## INSTRUCTIONS FOR THE TASK
Each line from the start of the data below through the one containing "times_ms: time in" must be reproduced exactly.

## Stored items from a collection

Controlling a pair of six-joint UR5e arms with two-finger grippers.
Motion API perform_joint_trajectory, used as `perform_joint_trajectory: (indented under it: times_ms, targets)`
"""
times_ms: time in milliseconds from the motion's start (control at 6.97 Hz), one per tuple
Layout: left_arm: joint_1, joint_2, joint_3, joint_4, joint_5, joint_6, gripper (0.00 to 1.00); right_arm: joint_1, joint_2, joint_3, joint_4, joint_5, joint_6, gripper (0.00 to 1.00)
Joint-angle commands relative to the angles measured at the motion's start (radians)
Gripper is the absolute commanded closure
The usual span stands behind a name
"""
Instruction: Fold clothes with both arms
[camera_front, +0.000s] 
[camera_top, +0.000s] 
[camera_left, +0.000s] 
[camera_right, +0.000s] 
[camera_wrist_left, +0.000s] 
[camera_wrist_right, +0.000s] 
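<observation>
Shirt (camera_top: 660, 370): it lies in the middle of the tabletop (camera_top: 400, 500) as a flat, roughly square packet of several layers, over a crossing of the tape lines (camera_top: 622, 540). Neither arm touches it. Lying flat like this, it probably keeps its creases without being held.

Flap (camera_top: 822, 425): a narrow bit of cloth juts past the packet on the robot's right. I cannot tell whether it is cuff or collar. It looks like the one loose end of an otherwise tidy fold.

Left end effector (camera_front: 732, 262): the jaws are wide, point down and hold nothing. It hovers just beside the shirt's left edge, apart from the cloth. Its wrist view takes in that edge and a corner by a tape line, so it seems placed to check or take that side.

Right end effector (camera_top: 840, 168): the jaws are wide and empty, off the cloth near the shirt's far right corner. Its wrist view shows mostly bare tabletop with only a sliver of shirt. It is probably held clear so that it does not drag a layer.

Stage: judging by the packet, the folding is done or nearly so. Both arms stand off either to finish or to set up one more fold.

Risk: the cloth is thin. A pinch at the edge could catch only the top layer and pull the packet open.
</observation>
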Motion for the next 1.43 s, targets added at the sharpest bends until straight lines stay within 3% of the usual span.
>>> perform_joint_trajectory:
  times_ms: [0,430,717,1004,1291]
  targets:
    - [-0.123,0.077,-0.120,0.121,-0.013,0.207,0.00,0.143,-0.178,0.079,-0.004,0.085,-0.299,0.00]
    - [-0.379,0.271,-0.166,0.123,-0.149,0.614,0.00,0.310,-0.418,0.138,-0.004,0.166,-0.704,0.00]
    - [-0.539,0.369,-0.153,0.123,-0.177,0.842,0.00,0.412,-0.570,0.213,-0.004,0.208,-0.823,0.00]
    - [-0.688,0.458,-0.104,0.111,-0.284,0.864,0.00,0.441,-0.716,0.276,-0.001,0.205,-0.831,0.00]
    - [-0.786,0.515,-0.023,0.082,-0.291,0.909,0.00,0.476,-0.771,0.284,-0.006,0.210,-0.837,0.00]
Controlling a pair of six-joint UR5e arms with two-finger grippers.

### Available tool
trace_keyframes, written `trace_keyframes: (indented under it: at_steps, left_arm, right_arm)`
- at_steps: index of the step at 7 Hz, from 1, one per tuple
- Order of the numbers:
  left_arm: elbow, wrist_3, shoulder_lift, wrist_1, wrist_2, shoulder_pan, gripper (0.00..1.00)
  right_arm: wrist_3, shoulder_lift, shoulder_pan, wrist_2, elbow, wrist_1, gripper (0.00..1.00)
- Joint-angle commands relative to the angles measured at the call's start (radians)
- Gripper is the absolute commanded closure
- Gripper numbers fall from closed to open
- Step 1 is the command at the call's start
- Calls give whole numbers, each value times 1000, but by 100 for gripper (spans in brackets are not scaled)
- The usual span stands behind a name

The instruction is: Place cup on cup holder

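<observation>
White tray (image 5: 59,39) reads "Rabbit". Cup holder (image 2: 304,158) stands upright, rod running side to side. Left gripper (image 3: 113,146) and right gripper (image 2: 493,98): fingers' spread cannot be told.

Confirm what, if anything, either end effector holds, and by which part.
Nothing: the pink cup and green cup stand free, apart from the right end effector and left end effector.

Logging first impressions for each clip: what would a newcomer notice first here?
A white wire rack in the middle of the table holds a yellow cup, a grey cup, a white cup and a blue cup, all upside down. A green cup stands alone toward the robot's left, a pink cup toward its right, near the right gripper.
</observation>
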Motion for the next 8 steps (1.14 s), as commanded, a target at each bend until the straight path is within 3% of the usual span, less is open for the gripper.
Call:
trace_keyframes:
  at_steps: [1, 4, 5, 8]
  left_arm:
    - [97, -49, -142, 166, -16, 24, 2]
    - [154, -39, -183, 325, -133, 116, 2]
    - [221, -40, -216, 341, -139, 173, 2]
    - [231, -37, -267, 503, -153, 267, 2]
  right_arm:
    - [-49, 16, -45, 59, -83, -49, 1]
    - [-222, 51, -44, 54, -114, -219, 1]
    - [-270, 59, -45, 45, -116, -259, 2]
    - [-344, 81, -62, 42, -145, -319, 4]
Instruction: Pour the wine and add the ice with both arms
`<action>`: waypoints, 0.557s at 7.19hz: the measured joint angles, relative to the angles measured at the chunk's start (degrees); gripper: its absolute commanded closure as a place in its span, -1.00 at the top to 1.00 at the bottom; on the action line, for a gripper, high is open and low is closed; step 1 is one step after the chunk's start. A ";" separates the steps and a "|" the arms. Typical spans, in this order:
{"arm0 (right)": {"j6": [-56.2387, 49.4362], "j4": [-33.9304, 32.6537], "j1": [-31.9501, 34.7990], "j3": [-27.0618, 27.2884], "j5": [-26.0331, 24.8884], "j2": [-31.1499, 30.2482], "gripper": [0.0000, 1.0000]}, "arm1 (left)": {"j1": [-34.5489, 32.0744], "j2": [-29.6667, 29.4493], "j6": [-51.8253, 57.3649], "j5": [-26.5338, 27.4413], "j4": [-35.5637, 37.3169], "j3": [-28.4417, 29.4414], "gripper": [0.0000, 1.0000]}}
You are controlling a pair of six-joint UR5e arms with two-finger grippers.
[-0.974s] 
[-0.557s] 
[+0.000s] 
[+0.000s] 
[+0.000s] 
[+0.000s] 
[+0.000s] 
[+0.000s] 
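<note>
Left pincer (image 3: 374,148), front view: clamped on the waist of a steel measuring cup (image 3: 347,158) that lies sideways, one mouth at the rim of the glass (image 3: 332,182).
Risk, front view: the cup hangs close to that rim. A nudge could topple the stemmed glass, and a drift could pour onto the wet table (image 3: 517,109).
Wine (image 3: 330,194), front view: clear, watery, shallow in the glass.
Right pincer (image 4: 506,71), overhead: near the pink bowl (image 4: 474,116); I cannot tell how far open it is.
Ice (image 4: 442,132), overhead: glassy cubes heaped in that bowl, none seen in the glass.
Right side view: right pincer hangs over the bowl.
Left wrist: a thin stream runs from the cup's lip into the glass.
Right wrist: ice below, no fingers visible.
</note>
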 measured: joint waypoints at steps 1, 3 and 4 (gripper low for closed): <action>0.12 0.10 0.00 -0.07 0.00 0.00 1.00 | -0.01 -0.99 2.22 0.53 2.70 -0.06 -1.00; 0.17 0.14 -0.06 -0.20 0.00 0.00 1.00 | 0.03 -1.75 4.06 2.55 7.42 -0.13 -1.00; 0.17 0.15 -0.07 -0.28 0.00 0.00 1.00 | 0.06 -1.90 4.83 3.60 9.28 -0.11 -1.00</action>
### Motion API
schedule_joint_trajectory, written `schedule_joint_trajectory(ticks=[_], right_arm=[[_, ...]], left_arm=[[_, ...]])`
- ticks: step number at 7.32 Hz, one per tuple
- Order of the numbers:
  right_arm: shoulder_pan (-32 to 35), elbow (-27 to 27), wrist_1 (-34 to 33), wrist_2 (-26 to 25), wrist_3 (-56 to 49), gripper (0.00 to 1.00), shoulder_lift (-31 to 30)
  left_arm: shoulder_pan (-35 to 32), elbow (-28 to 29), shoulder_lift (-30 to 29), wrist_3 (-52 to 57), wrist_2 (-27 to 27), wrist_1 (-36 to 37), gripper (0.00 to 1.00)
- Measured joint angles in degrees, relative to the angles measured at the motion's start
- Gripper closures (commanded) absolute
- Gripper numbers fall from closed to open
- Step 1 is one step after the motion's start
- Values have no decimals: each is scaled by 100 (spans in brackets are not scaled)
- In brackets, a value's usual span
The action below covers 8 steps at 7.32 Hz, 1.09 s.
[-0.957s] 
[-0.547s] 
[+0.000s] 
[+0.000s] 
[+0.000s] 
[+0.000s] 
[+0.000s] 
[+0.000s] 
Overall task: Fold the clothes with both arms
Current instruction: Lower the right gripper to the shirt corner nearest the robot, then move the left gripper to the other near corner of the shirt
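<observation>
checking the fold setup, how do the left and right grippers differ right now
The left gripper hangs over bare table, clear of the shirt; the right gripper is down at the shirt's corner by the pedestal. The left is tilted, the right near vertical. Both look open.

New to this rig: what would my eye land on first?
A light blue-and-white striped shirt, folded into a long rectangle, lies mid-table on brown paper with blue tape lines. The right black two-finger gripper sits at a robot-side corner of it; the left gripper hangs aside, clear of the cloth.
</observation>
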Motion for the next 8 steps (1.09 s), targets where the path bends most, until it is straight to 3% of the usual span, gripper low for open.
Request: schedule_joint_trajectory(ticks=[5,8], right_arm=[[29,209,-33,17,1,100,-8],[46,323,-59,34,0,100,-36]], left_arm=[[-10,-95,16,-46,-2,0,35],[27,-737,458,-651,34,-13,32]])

## RESULT OF THIS TASK
Controlling a pair of six-joint UR5e arms with two-finger grippers.
Motion API perform_joint_trajectory, used as `perform_joint_trajectory: (indented under it: times_ms, targets)`
"""
times_ms: time in milliseconds from the motion's start (control at 6.97 Hz), one per tuple

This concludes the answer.